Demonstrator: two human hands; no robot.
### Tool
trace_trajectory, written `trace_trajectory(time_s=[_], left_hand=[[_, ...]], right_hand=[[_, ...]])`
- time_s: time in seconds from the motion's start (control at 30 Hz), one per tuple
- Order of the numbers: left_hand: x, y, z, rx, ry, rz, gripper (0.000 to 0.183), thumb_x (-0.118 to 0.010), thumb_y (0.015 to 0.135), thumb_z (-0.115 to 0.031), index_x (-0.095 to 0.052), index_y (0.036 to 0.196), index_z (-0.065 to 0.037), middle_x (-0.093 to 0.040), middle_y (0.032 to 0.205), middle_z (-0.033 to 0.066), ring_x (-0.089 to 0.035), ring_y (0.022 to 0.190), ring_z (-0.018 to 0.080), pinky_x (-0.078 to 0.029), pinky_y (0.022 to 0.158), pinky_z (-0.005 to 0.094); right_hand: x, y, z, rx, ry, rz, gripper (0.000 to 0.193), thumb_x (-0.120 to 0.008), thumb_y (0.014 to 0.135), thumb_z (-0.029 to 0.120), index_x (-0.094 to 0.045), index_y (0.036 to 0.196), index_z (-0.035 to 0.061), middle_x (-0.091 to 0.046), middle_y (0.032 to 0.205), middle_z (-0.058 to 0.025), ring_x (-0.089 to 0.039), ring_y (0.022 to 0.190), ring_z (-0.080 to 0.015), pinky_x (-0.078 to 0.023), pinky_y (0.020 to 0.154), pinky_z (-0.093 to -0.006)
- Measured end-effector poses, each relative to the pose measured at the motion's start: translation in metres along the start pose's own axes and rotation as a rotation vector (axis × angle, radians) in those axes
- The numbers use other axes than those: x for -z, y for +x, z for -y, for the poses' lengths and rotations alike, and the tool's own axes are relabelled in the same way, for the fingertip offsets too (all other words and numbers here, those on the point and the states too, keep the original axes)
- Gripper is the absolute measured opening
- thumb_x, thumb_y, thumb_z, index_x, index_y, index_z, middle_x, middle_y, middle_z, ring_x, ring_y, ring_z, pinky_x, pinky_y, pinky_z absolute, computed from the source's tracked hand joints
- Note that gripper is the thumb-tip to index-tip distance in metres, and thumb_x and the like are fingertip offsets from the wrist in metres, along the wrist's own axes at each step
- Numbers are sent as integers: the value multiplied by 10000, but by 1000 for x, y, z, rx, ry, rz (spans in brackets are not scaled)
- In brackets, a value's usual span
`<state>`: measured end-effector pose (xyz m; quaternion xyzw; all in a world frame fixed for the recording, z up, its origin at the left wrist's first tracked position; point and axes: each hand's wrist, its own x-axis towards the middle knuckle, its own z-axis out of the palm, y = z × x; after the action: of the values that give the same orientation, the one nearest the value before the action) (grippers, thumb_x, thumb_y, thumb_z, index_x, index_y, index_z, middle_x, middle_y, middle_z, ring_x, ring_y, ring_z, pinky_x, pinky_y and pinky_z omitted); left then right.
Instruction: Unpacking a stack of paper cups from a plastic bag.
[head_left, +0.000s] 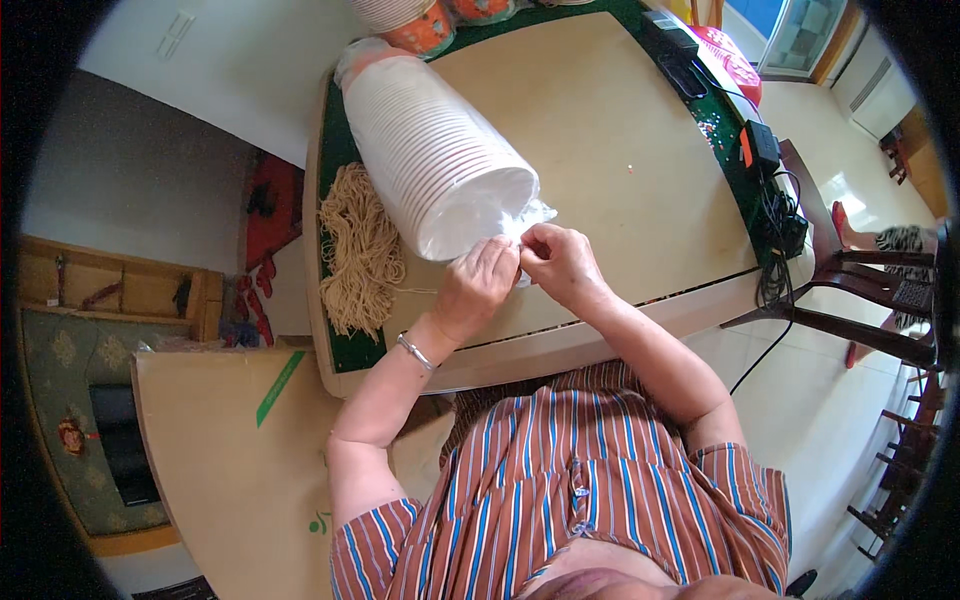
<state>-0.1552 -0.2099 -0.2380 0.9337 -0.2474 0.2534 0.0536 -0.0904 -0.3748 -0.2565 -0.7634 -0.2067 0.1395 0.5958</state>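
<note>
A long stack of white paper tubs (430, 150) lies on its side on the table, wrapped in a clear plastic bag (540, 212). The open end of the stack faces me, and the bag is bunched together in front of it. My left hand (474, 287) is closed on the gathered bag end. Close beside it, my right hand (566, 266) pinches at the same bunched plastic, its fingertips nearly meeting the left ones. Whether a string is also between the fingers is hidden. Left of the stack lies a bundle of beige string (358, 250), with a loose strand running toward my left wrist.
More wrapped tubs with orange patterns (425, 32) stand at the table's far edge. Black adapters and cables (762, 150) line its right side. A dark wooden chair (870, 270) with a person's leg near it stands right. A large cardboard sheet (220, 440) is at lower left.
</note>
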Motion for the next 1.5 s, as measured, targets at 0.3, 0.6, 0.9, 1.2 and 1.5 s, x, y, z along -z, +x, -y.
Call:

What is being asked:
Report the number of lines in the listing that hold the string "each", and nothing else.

Output for this exercise:
3